Comitato di garanzia per le pari opportunità

E' stata pubblicata la legge 183 del 4/11/2010, entrata in vigore il 24/11/2010, tra le disposizioni inserite nel provvedimento, di particolare interesse per le politiche di genere è l'art. 21 che prevede entro 120 giorni dall'entrata in vigore della legge un “comitato unico di garanzia per le pari opportunità, la valorizzazione del benessere di chi lavora e contro le discriminazioni”, che dovrà sostituire, unificandone le competenze in un solo organismo, i Comitati per le pari opportunità ed i Comitati paritetici sul fenomeno del mobbing.

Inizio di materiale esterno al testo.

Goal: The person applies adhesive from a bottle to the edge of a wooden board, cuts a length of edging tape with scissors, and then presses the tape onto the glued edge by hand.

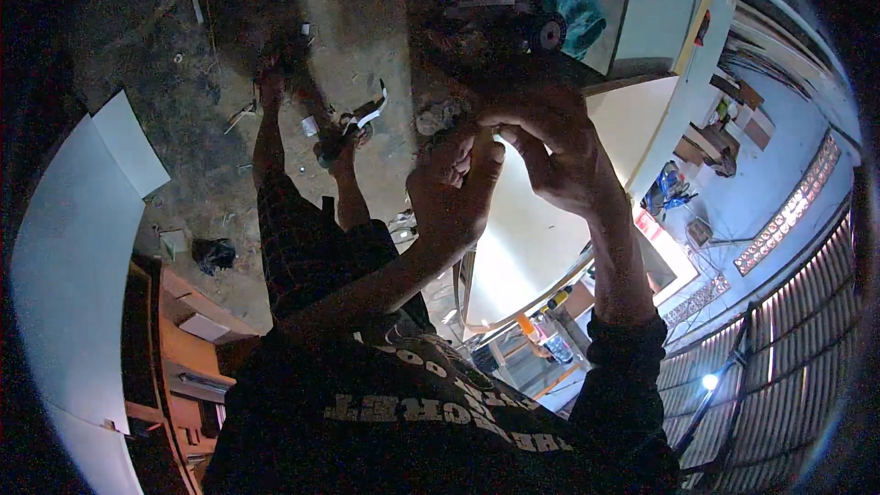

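My left hand [454, 191] is closed, its thumb pointing up and its fingers curled inward. Close beside it, my right hand [559, 147] pinches with thumb and index finger near the left thumb's tip. A small pale spot shows between the two hands, but dim light hides what they hold. Below and behind the hands lies a glossy white panel [522, 257], with bright light reflecting off it.
Scraps and a curled white strip [371, 113] litter the dark floor near my feet. Pale panels [78, 247] and an orange-brown wooden cabinet [188, 330] stand at left. A green sack [577, 18] lies by a wheel [548, 33]. An orange-topped bottle [547, 341] is at lower right.
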Demonstrator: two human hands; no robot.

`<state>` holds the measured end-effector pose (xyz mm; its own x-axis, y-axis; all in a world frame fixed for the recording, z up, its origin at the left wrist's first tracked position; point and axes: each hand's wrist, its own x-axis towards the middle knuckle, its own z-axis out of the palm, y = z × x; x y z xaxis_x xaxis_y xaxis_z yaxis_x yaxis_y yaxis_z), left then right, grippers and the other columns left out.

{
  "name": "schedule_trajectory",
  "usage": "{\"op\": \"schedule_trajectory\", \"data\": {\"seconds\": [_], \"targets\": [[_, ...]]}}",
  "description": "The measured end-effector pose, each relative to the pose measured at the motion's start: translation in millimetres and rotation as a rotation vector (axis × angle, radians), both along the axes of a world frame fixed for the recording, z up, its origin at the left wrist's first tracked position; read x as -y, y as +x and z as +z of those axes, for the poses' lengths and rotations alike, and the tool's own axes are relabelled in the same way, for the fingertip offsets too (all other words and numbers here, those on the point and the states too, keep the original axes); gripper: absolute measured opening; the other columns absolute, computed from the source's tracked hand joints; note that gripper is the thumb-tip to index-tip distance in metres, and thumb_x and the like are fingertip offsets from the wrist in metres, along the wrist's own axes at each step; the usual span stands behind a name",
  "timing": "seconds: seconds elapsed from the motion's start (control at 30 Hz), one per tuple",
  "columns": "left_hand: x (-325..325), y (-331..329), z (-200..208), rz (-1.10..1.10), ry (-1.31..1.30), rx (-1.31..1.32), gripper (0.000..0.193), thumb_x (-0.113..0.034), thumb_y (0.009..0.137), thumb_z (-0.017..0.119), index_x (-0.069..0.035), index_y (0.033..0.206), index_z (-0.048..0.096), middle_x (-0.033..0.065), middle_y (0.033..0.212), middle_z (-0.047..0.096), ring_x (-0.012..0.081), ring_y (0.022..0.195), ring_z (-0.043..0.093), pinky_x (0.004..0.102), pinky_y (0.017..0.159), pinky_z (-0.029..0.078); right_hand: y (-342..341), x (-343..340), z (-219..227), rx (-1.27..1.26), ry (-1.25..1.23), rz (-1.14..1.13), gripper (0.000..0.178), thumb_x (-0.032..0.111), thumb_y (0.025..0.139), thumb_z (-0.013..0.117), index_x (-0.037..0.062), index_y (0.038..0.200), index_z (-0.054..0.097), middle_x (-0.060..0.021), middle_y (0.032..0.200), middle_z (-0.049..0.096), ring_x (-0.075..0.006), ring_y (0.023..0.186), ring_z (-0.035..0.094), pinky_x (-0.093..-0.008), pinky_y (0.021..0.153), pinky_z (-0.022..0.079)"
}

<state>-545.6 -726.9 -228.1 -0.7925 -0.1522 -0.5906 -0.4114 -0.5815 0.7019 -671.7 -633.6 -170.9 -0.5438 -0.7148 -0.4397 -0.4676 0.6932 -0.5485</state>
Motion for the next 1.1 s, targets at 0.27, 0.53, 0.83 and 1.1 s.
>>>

Tale organismo mantiene la composizione paritetica dei precedenti, formato da un componente designato da ciascuna delle organizzazioni sindacali maggiormente rappresentative a livello di amministrazione e da un pari numero di rappresentanti dell'amministrazione. Il comitato ha i seguenti compiti:
proporre agli enti le misure antidiscriminatorie e di garanzia delle parità considerate opportune;
consultare il comitato per verificare l'impatto che gli atti organizzativi e datoriali possono avere sulle pari opportunità.

La legge 183/2010

In data 26 gennaio 2011 la Funzione Pubblica ha messo insieme un gruppo di lavoro composto da rappresentanti del Dipartimento della Funzione Pubblica - Monica Parrella, Laura Menicucci, Fiorella Fiore, Roberta Taglietti - e del Dipartimento per le Pari Opportunità - Oriana Calabresi, Antonella Ninci, Maria Giulia Catemario, Laura Barbieri -  con la collaborazione della Consigliera Nazionale di Parità Alessandra Servidori e di Cinzia Alitto, che sta predisponendo le linee giuda, previste dall'articolo 21 della legge 4 novembre 2010, n. 183, per l'emanazione della direttiva che disciplinerà le modalità di funzionamento dei "Comitati Unici di Garanzia per le pari opportunità, la valorizzazione del benessere di chi lavora e contro le discriminazioni".